▶ **Task requirements**
When a line in the entries contains the word "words", copy that line in full.

▶ **Extracted information**
..........
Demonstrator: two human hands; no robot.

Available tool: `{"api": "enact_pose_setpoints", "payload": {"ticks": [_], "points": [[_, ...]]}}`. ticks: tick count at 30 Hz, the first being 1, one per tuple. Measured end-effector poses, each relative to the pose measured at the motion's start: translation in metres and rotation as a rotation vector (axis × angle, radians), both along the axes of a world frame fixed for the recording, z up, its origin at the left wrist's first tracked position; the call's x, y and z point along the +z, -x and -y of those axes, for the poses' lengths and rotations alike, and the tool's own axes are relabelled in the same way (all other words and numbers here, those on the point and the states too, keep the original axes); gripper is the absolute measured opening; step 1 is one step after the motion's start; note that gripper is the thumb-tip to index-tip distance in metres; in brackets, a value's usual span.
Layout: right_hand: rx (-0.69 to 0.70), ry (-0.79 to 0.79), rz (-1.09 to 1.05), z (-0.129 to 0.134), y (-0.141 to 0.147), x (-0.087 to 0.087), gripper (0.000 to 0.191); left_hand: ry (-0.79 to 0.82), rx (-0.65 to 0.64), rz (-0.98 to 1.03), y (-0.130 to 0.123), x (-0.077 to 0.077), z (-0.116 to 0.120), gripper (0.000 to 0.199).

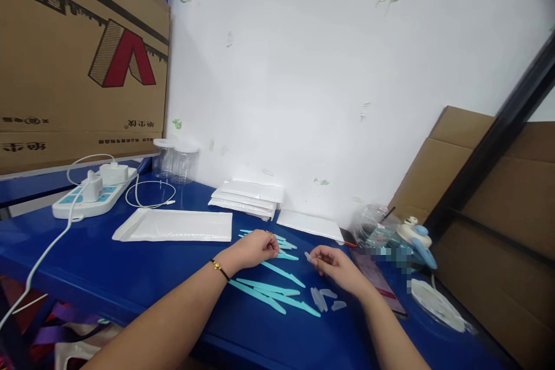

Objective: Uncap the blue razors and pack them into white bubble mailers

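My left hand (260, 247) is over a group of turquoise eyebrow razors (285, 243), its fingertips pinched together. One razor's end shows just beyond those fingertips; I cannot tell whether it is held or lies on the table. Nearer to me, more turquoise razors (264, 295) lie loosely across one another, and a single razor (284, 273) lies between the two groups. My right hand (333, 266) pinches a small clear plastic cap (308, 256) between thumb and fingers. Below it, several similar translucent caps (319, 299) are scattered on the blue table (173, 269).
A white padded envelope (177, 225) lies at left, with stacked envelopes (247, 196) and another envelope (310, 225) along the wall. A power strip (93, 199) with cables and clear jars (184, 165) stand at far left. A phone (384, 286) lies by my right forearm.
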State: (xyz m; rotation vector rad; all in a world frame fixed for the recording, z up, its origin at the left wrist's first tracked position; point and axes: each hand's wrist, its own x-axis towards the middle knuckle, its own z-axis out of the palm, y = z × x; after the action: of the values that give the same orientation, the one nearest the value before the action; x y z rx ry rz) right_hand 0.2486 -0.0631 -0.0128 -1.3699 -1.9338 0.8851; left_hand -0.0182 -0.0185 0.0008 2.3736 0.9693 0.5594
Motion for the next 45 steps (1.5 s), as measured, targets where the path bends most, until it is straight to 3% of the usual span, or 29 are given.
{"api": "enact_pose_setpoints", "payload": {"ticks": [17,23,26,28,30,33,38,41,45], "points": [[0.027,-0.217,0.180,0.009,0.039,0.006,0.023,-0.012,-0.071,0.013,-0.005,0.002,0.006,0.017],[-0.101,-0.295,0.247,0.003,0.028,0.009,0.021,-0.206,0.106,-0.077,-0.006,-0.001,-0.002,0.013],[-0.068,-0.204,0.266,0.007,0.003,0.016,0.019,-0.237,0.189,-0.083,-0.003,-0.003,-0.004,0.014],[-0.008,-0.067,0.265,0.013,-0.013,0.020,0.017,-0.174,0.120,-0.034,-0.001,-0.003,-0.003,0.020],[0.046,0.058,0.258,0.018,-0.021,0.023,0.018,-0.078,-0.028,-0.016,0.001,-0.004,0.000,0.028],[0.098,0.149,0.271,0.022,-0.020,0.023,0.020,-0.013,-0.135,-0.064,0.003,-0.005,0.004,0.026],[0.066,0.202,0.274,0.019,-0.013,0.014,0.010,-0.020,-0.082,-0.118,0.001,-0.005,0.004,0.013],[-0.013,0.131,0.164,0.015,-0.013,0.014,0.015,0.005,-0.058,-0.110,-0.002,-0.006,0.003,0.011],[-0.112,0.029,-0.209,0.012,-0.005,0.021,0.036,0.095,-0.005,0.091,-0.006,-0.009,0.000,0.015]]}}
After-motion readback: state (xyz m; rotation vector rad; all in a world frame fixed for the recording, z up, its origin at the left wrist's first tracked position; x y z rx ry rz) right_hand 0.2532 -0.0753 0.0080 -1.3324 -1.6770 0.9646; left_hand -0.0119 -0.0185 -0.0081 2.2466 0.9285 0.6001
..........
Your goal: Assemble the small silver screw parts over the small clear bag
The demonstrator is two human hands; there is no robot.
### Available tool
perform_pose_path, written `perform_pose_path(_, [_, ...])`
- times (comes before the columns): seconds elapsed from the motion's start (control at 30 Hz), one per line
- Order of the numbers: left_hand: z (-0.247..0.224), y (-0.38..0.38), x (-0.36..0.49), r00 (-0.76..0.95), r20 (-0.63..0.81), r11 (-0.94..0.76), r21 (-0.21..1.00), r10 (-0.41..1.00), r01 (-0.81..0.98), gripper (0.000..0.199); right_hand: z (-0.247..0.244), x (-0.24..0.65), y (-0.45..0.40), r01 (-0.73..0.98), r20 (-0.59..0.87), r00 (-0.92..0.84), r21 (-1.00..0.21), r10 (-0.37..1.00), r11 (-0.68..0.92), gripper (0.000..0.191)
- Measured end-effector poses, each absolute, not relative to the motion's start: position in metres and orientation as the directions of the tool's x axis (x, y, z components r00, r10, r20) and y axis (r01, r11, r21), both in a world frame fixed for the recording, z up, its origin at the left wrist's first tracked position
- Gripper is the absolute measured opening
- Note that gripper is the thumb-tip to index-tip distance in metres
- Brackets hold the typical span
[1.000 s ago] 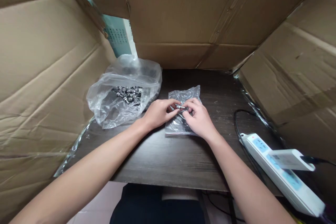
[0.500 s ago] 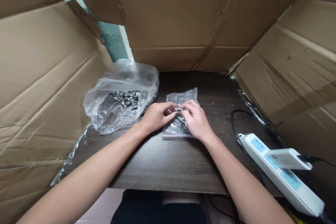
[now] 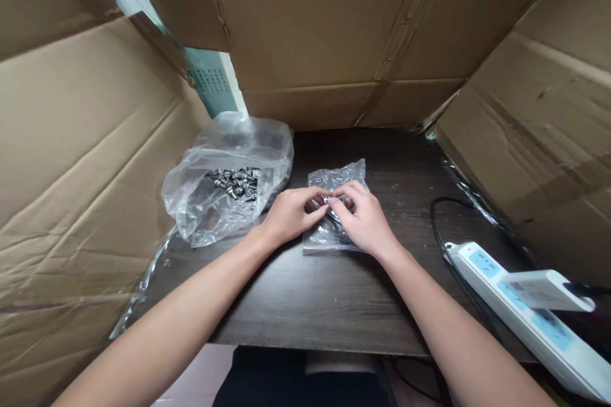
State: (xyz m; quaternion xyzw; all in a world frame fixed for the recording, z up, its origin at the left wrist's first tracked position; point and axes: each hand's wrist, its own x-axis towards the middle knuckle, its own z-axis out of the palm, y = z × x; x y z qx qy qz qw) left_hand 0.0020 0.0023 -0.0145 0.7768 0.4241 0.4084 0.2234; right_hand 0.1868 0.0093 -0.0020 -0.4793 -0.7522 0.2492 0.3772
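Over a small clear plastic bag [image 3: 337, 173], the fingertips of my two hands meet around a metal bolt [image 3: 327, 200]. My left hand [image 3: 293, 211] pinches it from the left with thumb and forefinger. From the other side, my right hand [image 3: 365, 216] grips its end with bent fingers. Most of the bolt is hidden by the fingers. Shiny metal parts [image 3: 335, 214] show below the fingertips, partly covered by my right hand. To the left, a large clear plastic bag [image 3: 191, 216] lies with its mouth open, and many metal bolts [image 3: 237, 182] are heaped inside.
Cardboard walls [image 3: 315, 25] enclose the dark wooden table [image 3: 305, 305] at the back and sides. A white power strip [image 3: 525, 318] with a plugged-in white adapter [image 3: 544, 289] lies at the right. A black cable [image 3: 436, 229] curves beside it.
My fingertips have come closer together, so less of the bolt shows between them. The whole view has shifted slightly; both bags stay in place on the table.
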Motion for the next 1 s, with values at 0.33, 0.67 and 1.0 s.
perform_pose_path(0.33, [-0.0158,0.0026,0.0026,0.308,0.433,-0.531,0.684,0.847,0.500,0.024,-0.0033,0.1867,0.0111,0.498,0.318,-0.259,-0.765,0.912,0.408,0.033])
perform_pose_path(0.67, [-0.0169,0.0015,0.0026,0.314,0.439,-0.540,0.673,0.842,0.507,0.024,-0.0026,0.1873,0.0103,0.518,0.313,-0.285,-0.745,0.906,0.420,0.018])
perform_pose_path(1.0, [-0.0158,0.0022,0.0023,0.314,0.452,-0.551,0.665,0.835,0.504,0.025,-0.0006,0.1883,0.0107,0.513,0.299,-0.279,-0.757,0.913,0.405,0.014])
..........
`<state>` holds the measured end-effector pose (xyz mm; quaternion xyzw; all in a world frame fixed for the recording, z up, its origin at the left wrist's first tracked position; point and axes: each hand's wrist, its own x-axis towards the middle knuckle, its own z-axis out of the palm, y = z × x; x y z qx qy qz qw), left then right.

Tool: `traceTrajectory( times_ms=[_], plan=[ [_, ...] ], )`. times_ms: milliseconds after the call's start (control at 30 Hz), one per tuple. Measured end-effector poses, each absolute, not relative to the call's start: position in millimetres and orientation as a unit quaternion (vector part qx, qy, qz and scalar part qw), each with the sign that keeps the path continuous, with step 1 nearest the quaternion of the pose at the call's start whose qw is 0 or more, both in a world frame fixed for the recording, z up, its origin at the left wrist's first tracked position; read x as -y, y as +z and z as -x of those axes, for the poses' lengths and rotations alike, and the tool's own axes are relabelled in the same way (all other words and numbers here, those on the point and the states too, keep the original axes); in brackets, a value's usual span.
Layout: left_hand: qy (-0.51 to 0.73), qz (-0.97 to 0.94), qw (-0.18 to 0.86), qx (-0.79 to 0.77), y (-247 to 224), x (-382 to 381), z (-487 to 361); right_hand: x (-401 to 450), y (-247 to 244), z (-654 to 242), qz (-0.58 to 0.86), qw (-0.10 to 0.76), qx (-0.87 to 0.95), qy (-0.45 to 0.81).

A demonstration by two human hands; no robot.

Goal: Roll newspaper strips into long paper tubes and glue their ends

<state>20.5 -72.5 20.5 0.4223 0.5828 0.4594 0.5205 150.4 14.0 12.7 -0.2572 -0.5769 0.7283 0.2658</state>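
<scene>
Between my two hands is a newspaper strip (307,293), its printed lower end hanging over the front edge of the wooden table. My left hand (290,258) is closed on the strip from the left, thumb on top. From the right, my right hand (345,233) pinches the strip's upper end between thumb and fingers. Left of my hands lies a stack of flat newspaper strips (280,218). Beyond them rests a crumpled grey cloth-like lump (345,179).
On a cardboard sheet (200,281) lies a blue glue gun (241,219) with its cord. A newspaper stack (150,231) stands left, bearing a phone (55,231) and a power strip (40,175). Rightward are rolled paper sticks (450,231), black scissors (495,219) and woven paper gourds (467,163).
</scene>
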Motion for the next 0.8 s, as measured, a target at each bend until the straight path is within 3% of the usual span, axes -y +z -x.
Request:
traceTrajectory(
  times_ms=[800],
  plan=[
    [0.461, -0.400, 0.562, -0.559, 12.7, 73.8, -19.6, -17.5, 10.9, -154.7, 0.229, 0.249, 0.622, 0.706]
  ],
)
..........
▶ **Solution for this problem**
Available tool: `{"api": "enact_pose_setpoints", "payload": {"ticks": [_], "points": [[_, ...]]}}`. ticks: tick count at 30 Hz, the first being 1, one per tuple. Measured end-effector poses, each relative to the pose measured at the motion's start: translation in metres and rotation as a rotation vector (axis × angle, radians), both along the axes of a world frame fixed for the recording, z up, its origin at the left wrist's first tracked position; the call's x, y and z point along the +z, -x and -y of those axes, for the poses' lengths and rotations alike, and the tool's own axes are relabelled in the same way (all other words and numbers here, those on the point and the states too, keep the original axes); gripper is the absolute measured opening; step 1 is one step after the motion's start; note that gripper is the thumb-tip to index-tip distance in metres; in brackets, a value's usual span.
Tool: `traceTrajectory( times_ms=[_], plan=[ [_, ...] ], )`. times_ms: milliseconds after the call's start (control at 30 Hz), one per tuple. Measured end-effector poses, each absolute, not relative to the call's start: position in millimetres and orientation as a unit quaternion (vector part qx, qy, qz and scalar part qw), each with the sign that keeps the path continuous, with step 1 nearest the quaternion of the pose at the call's start whose qw is 0 or more, both in a world frame fixed for the recording, z up, its origin at the left wrist's first tracked position; read x as -y, y as +z and z as -x of those axes, for the poses' lengths and rotations alike, and the tool's own axes are relabelled in the same way (all other words and numbers here, those on the point and the states too, keep the original axes); in brackets, a value's usual span.

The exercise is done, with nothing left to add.